O presidente Akira Kudo imprimiu um ritmo acelerado de trabalho na semana do evento, cumprindo compromissos entre reuniões e viagens ao exterior.
O presidente mencionou que a visita do deputado Emerson Kapaz "acontece no melhor momento desta Câmara de Comércio", sendo as boas relações, entre a diretoria e os associados, pautadas por uma agenda positiva. Citou que "graças ao empenho dos mesmos, os processos de transformações da entidade estão sendo trabalhados para o maior entrosamento e uma integração mais efetiva entre os membros, como parte do empenho em oferecer uma Câmara "aberta" e "atraente".
Akira Kudo também reafirmou a postura da atual gestão, diante das demandas dos associados. "Estamos perfeitamente comprometidos com essa idéia". "Reforçando uma das marcas da nossa administração, que é a transparência", enfatizou.
O presidente destacou que a conclusão desses programas vai selar um novo momento para a Câmara. "Quando fecharmos tudo isso, temos a certeza de que estaremos fazendo uma Câmara efetivamente diferente", concluiu.
Para Kapaz, o Brasil passa por um momento de auto-afirmação. O parlamentar disse que apesar de o país ter conseguido diminuir as taxas de inflação, ter buscado o equilíbrio das contas e o cumprimento das metas do Programa de Ajuste Fiscal, precisa ir de encontro aos anseios da população, propondo o desenvolvimento e o resgate da dignidade dos excluídos, através da melhora da distribuição de renda. "Para nós brasileiros, é uma dádiva poder viver com uma inflação de 4% a 5% ao ano". "Mas, isso não basta", diz. "É necessário que a economia do país cresça 5%, 6%, 7% ao ano". Para isso, diz o deputado, "o Brasil precisa de uma meta nacional, com uma política industrial clara e estratégias do país delineadas para os próximos 20 anos".
Segundo Kapaz, as políticas comercial e industrial devem ser mais bem organizadas, a fim de dar consistência a um projeto de desenvolvimento competitivo. "O superávit da nossa balança comercial é hoje, devido à queda das importações. As exportações caindo e as importações caindo ainda mais", disse. "Precisamos de uma política industrial, agroindustrial, de financiamentos e de comércio exterior, sendo a 'marca Brasil´, conhecida e respeitada no mundo inteiro", discursou. "O Brasil hoje está conectado, inserido na globalização", emendou.
Em relação à questão da violência no país, de acordo com o parlamentar, o problema se resolve com o crescimento econômico, inserido numa política de distribuição de renda.
Emerson Kapaz enumerou três principais metas que o próximo governo deverá realizar: 1) Reforma tributária; 2) Reforma previdenciária, com menos dependência da poupança externa e recuperação da poupança interna; 3) Reforma política, com voto distrital, financiamento público de campanha, com partidos fortes e em menor número.

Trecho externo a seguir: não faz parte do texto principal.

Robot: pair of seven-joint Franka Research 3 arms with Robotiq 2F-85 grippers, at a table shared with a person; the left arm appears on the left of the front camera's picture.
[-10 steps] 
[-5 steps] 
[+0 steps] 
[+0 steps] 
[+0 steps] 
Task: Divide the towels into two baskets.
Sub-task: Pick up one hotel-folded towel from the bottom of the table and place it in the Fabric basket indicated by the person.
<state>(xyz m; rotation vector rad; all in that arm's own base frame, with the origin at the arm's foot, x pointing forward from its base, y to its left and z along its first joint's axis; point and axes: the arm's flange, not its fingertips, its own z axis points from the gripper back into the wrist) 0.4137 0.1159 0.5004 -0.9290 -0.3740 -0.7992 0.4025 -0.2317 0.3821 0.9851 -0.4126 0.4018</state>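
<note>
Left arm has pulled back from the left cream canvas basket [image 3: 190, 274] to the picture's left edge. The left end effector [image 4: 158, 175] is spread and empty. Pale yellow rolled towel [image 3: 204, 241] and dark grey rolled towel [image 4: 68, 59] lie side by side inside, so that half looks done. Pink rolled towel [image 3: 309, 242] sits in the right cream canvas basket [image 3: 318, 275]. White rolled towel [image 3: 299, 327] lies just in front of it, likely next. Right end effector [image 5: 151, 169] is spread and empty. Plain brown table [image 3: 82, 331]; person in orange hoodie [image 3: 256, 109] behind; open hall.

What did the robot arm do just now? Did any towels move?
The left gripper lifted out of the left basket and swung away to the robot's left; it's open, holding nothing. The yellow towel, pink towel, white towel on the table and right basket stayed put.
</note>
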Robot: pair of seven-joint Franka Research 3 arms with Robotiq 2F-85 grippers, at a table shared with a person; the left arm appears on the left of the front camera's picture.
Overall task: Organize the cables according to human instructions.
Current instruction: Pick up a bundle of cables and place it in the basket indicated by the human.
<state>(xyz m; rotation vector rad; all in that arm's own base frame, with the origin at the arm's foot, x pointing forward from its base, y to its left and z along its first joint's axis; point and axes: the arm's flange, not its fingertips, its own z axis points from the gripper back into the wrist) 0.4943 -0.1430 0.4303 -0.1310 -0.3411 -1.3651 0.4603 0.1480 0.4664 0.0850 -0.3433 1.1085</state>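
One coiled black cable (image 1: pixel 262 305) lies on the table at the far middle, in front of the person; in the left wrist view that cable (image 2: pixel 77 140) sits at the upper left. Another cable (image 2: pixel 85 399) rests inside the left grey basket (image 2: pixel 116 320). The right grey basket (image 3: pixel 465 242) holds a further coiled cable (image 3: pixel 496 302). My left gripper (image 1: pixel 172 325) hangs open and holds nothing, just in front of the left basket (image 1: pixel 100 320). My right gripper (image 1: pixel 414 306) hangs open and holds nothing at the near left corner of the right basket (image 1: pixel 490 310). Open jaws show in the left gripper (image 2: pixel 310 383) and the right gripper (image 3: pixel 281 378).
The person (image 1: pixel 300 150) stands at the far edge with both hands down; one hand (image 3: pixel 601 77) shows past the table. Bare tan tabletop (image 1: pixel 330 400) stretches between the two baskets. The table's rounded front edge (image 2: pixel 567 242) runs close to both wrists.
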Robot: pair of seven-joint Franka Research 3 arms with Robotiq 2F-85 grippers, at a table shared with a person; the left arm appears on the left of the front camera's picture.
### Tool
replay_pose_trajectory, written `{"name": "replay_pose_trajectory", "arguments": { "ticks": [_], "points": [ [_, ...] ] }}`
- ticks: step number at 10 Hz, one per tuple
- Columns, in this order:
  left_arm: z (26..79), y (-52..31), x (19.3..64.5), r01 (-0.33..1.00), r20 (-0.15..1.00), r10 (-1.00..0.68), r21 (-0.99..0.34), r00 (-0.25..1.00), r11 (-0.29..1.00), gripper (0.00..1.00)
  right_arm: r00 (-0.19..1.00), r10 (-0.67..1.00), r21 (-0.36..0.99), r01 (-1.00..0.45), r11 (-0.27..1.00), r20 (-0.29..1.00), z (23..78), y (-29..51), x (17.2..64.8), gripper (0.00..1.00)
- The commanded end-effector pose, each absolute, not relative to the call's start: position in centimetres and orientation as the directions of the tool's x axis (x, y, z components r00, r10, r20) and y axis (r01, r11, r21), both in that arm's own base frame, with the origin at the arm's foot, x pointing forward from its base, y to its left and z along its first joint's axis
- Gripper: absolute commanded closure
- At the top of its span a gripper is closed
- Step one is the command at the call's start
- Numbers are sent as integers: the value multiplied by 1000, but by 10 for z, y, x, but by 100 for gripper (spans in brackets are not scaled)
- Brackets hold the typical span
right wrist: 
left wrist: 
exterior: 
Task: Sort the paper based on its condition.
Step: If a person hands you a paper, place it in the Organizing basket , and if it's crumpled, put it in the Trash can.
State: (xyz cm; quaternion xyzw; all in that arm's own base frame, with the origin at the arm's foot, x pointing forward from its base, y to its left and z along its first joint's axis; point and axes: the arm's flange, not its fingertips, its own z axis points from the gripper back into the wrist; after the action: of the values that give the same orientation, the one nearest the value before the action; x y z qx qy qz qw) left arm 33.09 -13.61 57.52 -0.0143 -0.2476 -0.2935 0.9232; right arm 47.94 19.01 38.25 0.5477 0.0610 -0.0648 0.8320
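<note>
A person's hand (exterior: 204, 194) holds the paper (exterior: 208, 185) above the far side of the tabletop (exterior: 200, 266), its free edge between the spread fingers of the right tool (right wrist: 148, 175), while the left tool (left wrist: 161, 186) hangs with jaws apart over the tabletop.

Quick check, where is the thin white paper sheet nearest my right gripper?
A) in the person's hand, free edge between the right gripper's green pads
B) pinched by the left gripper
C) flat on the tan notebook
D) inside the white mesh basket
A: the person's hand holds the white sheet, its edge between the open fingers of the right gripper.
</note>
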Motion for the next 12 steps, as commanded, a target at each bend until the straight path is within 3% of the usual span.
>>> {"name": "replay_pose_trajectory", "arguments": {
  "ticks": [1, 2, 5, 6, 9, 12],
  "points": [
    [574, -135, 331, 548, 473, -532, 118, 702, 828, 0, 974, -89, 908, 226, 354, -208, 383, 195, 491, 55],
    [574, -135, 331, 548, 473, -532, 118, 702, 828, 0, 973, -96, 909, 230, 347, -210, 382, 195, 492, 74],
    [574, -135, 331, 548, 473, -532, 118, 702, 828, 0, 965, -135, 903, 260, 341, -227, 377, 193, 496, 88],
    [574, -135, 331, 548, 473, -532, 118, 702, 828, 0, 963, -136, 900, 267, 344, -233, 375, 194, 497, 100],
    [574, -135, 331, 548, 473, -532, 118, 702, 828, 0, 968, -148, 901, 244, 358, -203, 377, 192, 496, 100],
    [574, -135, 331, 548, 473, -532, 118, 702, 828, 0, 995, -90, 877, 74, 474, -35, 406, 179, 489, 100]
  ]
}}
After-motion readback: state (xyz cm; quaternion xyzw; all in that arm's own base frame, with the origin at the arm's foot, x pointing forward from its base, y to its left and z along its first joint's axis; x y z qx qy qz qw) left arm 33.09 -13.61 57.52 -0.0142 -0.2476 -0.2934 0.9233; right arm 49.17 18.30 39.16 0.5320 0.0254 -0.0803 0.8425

Sobre a Alca (Área de Livre Comércio das Américas), Kapaz disse que o país deve almejar a sua entrada na integração hemisférica, desde que tenha um "projeto nacional claro, uma estratégia". Segundo Kapaz, "a partir disso, sobre o nosso ponto de vista e do nosso interesse, com projeto de desenvolvimento, chegar lá". Pois sem esse projeto, "as conseqüências ao seu povo serão graves", explicando que "sem tecnologias e taxas de juros que os EUA têm, as empresas brasileiras serão absorvidas pelas norte-americanas".
O deputado definiu o seu perfil como um empresário que entrou na política, tendo o seguinte ideal: "que o Brasil mude o problema da distribuição de renda". "E isso não acontece se não valorizarmos a política", concluiu.
No encerramento do discurso, lembrou algumas das enormes potencialidades que o Brasil possui. "Maior biodiversidade, 20% da água do mundo, principais reservas de minerais, povo que não tem problema de raça, guerra e língua", finalizou.